In other words, attaching data masking functions to columns only makes sense if authentication is enabled.
Only users with the UNMASK
permission are allowed to use masked columns in the WHERE
clause of a SELECT
query.
Users without the UNMASK
permission cannot use this feature.
This feature prevents malicious users seeing clear data by running exhaustive, brute force queries.
The user without the UNMASK
permission will see the following:
CREATE USER untrusted_user WITH PASSWORD 'xyz';
GRANT SELECT ON TABLE patients TO untrusted_user;
LOGIN untrusted_user
SELECT name, birth FROM patients WHERE name = 'Alice' ALLOW FILTERING;
// Unauthorized: Error from server: code=2100 [Unauthorized] message="User untrusted_user has no UNMASK nor SELECT_UNMASK permission on table k.patients"
There are some use cases where a trusted database user needs to produce masked data that untrusted external users will query.
For instance, a trusted app can connect to the database and with a query extract masked data that will be displayed to its end users.
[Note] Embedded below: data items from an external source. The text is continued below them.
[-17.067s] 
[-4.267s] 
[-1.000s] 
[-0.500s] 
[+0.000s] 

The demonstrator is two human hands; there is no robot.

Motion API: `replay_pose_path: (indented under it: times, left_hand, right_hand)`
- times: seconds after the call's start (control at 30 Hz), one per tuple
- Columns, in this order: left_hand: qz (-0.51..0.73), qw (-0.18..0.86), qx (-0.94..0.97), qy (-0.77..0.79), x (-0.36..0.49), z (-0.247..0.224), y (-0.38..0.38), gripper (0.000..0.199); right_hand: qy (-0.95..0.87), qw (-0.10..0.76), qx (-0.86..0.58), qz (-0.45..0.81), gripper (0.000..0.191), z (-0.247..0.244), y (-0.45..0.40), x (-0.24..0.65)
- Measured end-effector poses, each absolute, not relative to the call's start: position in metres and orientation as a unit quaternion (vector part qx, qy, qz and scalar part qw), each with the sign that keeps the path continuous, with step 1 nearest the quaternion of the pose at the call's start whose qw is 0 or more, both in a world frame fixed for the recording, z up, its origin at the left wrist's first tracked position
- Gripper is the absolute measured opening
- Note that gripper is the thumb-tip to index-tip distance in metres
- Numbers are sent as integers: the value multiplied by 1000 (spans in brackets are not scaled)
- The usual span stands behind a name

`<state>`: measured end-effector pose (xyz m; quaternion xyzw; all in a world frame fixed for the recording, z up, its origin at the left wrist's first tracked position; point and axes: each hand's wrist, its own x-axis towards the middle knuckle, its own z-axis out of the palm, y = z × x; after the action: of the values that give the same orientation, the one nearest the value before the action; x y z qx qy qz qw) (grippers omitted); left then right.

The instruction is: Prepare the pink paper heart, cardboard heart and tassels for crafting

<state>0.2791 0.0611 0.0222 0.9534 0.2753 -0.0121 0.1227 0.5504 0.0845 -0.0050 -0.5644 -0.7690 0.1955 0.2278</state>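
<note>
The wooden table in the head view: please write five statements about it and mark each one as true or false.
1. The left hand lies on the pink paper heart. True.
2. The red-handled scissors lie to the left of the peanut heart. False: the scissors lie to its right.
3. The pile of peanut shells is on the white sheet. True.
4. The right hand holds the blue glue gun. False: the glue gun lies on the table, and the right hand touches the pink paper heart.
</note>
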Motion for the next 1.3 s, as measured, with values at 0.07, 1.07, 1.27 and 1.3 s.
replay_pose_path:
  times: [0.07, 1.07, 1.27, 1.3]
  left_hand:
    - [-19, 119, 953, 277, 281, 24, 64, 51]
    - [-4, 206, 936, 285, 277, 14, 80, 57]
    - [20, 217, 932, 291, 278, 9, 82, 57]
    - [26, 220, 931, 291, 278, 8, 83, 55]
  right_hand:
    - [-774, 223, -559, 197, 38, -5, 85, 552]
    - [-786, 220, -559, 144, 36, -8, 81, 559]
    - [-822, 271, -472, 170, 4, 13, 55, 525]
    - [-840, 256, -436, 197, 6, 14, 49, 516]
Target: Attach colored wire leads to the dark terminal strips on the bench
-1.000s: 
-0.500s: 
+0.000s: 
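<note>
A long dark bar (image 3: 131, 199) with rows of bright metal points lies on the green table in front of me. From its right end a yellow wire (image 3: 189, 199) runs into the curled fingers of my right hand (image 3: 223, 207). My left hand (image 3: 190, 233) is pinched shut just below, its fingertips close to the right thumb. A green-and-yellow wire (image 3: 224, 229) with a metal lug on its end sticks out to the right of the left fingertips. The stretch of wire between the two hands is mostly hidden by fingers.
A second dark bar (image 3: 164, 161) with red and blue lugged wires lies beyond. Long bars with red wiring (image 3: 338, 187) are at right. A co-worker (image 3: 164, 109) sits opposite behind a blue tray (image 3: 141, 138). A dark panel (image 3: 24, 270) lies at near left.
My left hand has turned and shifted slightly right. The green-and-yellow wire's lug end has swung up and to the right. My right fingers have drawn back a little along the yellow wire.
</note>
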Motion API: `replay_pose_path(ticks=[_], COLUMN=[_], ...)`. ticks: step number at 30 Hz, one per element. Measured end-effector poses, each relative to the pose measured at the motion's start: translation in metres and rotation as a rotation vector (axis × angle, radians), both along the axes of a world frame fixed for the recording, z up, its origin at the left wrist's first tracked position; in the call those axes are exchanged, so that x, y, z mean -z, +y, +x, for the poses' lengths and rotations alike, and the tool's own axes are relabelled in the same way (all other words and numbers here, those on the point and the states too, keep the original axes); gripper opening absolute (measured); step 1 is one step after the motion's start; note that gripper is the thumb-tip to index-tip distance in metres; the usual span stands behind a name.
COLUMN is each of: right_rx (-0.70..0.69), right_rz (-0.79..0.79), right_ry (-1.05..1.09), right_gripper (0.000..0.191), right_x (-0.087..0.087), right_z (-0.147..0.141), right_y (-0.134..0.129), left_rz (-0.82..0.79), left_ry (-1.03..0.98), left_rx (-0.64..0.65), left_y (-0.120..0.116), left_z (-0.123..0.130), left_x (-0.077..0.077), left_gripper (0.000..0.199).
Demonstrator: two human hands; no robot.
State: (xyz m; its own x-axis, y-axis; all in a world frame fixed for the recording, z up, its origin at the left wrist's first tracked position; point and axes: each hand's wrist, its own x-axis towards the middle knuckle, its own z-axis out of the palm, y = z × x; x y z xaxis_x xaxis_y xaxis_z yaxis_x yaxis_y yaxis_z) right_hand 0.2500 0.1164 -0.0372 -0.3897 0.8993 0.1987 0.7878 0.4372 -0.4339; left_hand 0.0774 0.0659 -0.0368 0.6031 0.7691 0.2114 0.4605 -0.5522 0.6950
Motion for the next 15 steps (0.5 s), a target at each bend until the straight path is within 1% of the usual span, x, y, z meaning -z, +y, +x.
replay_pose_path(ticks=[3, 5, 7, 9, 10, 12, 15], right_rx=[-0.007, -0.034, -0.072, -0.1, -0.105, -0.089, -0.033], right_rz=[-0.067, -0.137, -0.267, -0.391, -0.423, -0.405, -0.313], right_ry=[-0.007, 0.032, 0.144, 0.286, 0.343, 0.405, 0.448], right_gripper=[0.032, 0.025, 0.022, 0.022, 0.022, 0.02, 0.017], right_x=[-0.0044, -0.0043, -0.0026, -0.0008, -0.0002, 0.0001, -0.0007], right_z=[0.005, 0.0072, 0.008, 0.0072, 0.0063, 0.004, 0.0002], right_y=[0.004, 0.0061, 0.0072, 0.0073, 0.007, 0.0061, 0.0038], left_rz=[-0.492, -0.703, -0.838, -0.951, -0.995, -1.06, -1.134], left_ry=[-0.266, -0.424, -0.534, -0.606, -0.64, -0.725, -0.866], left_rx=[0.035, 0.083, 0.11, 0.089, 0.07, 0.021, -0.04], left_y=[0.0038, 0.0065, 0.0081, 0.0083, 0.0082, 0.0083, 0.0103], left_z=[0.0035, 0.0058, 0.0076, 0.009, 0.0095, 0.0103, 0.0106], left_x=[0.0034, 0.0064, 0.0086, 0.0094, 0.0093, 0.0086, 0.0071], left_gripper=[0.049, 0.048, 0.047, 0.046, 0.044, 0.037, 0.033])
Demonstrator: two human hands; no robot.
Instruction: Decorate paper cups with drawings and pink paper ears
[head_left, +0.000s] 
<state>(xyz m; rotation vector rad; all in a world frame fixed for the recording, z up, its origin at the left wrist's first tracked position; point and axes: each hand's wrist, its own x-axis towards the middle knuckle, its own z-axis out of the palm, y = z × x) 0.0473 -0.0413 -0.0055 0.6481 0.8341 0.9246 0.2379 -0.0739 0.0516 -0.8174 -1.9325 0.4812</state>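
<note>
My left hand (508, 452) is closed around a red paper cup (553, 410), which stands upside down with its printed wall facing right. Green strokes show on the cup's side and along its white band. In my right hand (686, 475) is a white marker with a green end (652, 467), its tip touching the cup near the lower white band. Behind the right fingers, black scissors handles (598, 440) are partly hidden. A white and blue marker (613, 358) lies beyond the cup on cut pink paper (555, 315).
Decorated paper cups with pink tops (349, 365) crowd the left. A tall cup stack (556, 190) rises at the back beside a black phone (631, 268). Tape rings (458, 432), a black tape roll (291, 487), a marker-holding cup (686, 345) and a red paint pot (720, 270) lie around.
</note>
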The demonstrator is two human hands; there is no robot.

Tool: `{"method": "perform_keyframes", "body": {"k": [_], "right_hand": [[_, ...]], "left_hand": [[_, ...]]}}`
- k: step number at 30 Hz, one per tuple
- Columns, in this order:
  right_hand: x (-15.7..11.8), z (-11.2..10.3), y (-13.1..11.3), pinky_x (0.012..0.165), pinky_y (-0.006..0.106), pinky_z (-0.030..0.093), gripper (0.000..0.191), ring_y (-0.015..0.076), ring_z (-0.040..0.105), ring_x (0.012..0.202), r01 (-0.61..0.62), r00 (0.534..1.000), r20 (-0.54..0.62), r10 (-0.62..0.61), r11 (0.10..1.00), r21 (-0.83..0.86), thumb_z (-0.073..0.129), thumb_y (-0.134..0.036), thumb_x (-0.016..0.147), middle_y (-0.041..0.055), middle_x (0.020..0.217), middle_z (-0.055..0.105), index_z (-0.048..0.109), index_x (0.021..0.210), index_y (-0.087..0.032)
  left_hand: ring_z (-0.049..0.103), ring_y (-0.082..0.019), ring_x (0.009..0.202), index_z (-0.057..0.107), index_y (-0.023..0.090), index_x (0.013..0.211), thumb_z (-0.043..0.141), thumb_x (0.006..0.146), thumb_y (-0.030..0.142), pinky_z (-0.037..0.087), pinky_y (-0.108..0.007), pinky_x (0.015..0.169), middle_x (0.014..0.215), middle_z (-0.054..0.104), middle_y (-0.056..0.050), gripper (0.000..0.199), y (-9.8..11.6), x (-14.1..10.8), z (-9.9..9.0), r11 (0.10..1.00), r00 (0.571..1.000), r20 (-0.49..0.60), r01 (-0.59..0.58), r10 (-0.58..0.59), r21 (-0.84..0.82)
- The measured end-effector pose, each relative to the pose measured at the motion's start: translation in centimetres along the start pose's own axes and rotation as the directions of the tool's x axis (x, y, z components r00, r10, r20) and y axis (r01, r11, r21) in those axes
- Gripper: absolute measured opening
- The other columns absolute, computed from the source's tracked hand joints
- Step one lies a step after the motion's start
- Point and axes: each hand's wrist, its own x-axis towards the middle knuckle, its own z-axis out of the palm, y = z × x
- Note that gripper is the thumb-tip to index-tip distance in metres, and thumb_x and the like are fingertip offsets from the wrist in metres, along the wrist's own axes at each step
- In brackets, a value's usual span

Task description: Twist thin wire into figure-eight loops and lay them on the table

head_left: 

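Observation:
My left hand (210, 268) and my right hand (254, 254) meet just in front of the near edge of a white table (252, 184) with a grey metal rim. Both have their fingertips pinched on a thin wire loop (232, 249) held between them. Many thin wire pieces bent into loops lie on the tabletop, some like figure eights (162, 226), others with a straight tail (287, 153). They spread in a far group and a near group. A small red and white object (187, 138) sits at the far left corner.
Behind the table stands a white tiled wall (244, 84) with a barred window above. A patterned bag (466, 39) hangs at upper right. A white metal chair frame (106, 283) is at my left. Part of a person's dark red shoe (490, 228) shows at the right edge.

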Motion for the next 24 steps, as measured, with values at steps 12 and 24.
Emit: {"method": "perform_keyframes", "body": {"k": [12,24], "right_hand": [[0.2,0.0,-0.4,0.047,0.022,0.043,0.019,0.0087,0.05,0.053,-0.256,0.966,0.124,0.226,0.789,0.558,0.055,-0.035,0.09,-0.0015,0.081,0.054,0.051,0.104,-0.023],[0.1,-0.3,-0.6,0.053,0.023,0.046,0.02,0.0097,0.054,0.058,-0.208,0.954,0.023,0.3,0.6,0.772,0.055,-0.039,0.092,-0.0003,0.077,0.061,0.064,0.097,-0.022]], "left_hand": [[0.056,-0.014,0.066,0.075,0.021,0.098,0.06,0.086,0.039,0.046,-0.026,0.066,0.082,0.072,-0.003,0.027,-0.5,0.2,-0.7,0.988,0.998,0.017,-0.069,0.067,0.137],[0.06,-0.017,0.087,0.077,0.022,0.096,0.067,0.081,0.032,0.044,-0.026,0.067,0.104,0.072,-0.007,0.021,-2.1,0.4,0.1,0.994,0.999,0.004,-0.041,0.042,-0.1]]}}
In that case, the trusted user (the app) can be given the SELECT_MASKED
permission.
This permission lets the user query masked columns in the WHERE
clause of a SELECT
query,
while still only seeing the masked data in the query results:
CREATE USER trusted_user WITH PASSWORD 'xyz';
GRANT SELECT, SELECT_MASKED ON TABLE patients TO trusted_user;
LOGIN trusted_user
SELECT name, birth FROM patients WHERE name = 'Alice' ALLOW FILTERING;
// name | birth
// -------+------------
// a**** | 1970-01-01
Custom functions
User-defined functions (UDFs) can be attached to a table column. The UDFs used for masking should belong to the same keyspace as the masked table. The column value to mask will be passed as the first argument of the attached UDF. Thus, the UDFs attached to a column should have at least one argument, and that argument should have the same type as the masked column. Also, the attached UDF should return values of the same type as the masked column:
CREATE FUNCTION redact(input text)
CALLED ON NULL INPUT
RETURNS text
LANGUAGE java
AS 'return "redacted";';
CREATE TABLE patients (
id timeuuid PRIMARY KEY,
name text MASKED WITH redact(),
birth date
);
This creates a dependency between the table schema and the functions. Any attempt to drop the function will be rejected while this dependency exists. Consequently, you must drop the mask column in the table before dropping the function:
ALTER TABLE patients ALTER name
DROP MASKED;
Dropping the column, or its containing table, or its containing keyspace will also remove the dependency.
Aggregate functions cannot be used as masking functions.